In the records that follow, find each line containing "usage" and copy it.

(Records for processing begins)

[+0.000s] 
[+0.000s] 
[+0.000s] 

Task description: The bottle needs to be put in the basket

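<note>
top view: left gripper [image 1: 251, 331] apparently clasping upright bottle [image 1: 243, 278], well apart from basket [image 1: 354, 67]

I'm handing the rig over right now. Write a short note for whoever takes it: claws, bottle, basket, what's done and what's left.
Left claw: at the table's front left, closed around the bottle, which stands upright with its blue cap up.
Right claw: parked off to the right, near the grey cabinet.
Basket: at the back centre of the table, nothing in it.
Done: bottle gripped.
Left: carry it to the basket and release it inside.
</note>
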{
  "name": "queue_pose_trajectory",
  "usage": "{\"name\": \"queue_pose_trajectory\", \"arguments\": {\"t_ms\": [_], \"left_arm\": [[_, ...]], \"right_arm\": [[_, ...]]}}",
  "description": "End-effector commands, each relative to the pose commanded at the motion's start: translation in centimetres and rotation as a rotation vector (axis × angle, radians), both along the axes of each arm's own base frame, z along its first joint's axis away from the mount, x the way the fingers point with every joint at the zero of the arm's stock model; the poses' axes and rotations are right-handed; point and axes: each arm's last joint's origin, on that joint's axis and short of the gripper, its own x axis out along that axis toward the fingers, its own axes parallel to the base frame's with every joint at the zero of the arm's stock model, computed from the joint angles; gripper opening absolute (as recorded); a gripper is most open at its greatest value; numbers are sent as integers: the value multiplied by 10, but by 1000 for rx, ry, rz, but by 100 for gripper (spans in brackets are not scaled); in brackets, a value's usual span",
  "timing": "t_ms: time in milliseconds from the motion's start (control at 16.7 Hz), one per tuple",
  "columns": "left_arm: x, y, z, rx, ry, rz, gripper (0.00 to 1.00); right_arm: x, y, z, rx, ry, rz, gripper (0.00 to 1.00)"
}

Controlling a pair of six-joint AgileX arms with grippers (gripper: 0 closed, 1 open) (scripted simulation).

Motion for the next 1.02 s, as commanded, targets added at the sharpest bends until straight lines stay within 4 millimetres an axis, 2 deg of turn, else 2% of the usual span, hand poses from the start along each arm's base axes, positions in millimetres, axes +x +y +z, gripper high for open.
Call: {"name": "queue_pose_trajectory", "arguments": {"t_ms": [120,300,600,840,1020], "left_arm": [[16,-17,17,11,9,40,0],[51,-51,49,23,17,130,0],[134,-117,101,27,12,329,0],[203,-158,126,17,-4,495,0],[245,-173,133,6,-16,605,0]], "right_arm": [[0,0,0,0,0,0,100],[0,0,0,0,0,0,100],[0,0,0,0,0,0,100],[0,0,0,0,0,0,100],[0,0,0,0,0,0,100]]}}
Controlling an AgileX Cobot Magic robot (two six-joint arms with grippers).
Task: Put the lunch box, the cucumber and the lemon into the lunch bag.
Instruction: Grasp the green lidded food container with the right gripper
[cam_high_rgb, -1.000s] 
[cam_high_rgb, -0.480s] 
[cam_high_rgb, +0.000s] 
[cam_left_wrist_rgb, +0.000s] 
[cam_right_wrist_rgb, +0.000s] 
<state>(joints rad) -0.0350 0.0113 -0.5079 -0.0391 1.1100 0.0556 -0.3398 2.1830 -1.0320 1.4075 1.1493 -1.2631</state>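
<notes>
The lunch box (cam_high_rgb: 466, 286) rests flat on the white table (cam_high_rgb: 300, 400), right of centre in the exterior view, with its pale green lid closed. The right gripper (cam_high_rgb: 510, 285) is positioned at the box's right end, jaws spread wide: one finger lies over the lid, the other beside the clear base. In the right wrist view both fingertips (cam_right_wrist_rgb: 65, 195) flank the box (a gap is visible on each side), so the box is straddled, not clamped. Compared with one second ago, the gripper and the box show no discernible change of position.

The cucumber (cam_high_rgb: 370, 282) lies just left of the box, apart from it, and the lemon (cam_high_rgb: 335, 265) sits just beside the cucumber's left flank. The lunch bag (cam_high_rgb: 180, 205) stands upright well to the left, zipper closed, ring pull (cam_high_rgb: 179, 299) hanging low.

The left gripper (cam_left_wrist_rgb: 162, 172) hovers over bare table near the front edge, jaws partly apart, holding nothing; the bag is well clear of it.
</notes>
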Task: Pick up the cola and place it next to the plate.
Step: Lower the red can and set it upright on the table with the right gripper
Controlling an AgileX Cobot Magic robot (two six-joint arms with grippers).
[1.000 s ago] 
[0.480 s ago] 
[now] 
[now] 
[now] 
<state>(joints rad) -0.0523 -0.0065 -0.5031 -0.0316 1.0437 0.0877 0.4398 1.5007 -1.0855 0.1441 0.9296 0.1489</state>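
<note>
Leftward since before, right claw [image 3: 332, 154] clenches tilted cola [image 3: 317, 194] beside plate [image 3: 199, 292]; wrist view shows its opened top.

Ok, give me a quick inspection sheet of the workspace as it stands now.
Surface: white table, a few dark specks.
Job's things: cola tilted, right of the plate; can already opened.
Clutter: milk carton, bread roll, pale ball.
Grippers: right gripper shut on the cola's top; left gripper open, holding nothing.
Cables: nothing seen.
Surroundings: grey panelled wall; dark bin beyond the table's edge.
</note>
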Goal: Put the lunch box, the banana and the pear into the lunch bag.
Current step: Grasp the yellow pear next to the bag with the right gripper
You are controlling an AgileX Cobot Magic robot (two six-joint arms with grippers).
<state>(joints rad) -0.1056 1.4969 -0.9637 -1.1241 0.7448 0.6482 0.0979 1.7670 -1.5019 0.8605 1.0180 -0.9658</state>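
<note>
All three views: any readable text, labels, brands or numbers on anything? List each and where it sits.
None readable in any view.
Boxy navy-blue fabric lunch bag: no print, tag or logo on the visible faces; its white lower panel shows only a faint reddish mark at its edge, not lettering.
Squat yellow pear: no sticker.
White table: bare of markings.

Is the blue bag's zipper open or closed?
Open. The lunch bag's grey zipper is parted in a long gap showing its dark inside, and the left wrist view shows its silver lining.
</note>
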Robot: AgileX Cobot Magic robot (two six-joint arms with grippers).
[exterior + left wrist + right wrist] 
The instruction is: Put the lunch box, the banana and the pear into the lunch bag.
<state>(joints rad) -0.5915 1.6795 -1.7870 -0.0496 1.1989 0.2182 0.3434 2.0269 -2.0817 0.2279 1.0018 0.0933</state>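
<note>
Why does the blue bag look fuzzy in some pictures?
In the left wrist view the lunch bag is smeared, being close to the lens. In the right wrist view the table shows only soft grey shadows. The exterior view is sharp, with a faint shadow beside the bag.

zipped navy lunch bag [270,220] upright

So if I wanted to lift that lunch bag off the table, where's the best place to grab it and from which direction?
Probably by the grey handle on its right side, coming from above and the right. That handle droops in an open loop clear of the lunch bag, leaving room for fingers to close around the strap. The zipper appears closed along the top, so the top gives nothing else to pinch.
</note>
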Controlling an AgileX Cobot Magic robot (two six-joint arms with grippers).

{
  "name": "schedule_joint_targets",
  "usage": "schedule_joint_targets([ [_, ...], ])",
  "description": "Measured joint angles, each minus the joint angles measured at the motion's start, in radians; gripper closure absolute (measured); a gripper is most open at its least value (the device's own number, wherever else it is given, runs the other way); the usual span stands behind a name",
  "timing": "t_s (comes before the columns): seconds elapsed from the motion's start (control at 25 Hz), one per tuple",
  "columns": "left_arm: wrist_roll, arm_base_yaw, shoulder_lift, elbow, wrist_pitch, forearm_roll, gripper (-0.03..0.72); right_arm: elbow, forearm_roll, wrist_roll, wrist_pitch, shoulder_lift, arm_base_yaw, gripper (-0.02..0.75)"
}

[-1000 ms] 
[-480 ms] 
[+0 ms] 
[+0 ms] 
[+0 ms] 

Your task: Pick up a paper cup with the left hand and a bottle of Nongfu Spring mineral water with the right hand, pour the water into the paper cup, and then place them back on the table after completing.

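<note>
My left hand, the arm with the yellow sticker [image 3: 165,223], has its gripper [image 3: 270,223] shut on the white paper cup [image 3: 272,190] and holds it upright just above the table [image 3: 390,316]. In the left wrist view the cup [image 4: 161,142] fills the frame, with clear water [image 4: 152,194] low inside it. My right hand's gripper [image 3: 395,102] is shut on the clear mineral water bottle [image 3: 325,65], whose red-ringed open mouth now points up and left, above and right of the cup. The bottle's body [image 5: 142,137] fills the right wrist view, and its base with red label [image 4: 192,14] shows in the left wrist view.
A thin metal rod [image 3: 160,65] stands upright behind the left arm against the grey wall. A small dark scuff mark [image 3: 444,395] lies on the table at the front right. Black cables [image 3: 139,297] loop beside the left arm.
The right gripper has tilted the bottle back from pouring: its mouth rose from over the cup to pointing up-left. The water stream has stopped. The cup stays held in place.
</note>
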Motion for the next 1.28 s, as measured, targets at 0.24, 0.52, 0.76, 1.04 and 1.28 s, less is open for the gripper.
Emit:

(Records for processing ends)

## [Your response]
  "usage": "{\"name\": \"queue_pose_trajectory\", \"arguments\": {\"t_ms\": [_], \"left_arm\": [[_, ...]], \"right_arm\": [[_, ...]]}}",
  "usage": "schedule_joint_targets([ [_, ...], ])",

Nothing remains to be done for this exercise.